Case Description
A 13-year-old multi-racial male presented with 1-week history of
fatigue, generalized aches and pains, bruising, nose bleeds and fever.
He had no lymphadenopathy or hepato-splenomegaly, and investigations
showed an absolute neutrophil count of 240/mm3,
platelets of 6000/cm, and Hb 8.2 gm/dL. A bone marrow aspirate was
negative for malignancy and confirmed the diagnosis of very severe
aplastic anemia. As outcomes after matched unrelated donor (MUD) and
matched related donor (MRD) HSCT are nearly identical, it was decided to
pursue treatment with HSCT.2, 3 A 10/10 HLA MUD was
identified and the patient received conditioning with fludarabine,
alemtuzumab and cyclophosphamide and tacrolimus for GvHD
prophylaxis.3 He engrafted on day +18 and had full
donor chimerism at day +30.
Around day +28 he was diagnosed with acute skin GvHD (stage 1 grade 1)
and treated with topical steroids and topical tacrolimus with good
response. However, recurrence of acute GvHD around day +105 (stage 2,
grade 1) was treated with oral steroids with good response. Recurrence
of rash around day + 271 in both groins and axillae (Figure 1 )
prompted a punch biopsy which showed psoriasiform hyperplasia with
spongiosis and superficial perivascular lympho-histiocytic infiltrate
after which topical treatments were stopped leading to improvement of
the skin rashes. He again presented on day + 320 with raised
erythematous maculopapular rash across his trunk and extremities
(Figure 1), attributed to acute GvHD (stage 3, grade 2) and
treated with systemic plus topical steroids and topical tacrolimus. A
repeat biopsy again showed spongiform dermatitis, but now with
neutrophilic and eosinophilic infiltrates, suggestive of possible
infection for which he was also started on 10-day course of Cefdinir.
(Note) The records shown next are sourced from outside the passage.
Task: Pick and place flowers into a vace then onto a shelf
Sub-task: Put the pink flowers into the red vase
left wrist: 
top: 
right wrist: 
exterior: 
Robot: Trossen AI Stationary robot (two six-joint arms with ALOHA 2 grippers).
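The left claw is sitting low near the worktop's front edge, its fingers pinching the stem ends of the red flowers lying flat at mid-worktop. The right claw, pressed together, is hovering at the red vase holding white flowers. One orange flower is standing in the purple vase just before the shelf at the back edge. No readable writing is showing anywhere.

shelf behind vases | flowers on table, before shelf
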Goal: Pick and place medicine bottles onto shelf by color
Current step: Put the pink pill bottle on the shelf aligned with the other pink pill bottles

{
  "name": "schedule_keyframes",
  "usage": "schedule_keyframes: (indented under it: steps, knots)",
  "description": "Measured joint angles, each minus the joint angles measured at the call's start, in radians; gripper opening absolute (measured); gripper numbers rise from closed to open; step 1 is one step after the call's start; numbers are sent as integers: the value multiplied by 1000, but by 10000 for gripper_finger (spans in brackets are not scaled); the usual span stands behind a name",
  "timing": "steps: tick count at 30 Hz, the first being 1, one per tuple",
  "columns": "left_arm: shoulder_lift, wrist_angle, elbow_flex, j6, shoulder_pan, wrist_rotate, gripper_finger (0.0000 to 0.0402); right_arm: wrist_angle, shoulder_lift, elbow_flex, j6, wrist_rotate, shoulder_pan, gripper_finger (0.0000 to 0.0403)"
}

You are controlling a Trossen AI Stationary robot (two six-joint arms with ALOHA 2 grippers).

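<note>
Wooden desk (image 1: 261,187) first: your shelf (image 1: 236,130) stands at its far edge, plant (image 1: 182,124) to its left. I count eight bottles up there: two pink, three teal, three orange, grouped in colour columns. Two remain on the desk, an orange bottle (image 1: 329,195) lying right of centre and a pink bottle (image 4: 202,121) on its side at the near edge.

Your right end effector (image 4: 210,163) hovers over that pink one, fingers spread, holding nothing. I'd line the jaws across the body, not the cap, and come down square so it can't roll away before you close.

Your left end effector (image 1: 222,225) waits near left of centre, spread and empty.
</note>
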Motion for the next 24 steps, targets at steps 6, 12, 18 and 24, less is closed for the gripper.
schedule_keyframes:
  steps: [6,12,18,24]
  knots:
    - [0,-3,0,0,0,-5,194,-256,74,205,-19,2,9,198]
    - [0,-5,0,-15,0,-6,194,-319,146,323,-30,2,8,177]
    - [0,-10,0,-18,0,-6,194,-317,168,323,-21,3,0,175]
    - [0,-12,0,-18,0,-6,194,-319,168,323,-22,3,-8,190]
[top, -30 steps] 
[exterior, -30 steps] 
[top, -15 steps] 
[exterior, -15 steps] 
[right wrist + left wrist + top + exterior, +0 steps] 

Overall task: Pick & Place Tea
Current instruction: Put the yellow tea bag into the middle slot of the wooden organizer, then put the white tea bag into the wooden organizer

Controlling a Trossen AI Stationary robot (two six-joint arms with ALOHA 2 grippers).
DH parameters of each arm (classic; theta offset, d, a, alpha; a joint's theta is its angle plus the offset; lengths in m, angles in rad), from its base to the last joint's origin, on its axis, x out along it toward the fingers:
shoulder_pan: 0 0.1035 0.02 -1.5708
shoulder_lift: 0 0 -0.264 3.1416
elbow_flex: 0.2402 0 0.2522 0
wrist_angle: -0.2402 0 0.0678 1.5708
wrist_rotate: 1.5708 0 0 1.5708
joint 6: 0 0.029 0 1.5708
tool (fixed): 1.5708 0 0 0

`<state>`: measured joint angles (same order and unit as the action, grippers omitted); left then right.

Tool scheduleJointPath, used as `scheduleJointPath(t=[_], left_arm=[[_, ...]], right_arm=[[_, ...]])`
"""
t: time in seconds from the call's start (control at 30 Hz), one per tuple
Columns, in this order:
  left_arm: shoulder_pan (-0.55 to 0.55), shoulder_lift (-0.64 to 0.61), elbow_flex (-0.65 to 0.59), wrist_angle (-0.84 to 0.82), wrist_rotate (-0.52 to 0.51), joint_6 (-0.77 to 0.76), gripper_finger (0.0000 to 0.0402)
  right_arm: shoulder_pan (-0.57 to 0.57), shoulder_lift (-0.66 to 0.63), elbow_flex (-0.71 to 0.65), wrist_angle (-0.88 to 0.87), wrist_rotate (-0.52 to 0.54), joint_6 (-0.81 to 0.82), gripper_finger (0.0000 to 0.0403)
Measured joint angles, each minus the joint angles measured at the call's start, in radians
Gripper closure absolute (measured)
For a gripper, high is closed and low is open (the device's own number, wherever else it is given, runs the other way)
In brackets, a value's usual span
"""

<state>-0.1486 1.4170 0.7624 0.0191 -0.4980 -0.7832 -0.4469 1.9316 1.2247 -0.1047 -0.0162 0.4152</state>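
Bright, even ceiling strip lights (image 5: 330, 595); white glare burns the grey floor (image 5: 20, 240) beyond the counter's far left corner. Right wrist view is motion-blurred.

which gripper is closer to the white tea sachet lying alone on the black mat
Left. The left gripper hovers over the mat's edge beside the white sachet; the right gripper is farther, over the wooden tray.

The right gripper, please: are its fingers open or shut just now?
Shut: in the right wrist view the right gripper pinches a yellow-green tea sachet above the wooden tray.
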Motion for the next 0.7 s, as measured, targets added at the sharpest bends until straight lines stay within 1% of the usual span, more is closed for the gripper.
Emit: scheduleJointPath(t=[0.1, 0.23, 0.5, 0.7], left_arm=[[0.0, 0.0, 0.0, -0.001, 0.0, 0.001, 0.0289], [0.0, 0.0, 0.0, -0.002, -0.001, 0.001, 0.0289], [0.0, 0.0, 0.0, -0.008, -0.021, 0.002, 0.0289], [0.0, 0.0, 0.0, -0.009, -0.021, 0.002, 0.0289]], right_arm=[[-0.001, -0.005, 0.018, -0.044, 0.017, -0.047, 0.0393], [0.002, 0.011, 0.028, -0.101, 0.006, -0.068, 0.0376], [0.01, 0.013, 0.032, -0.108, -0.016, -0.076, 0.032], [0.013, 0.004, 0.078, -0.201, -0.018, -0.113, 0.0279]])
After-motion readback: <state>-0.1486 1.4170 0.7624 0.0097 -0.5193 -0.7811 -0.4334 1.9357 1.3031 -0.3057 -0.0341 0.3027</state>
His rash improved by day + 330.
Unfortunately, after recurrence of skin rashes on weaning of steroids,
he was diagnosed with steroid dependent acute GVHD and treated with 2
doses of rabbit anti-thymocyte globulin (rATG 2.5 mg/kg/dose) with a
complete response for 4 weeks, followed by recurrence while weaning
steroids again around day +391. Immunophenotyping showed CD3 cells at
17.6%, CD4-12.7%, CD8- 3.0%, CD19 -67.6%, ALC-1338
cells/mm3 and NK cells 12.5% with normal B-cell
activating factor level (753 pg/mL). He was given weekly rituximab
infusions for 4 weeks, after which he stayed in remission for about 2
months before flaring up again around day + 482. Topical triamcinolone
and tacrolimus were continued, and trimethoprim-sulfamethoxazole was
switched to pentamidine. Topical terbinafine was started for a possible
fungal infection and vitamin-D cream was also prescribed to apply to
affected areas. Skin findings improved with these interventions, but he
continued to have recurrences especially in intertriginous zones.
On day + 552, he presented with acute worsening of rash with erythema
and desquamation (Figure 1) and a skin biopsy showed spongiotic
dermatitis without concern for GvHD and the diagnosis of SDRIFE was made
(Figure 2) . The patient was advised to stop utilizing topical
tacrolimus and to only continue utilizing topical steroid. A fast wean
of systemic tacrolimus was also begun. With these changes, the patient’s
skin findings dramatically improved, and rashes ceased almost
immediately. He had no recurrence of rashes in the intertriginous areas.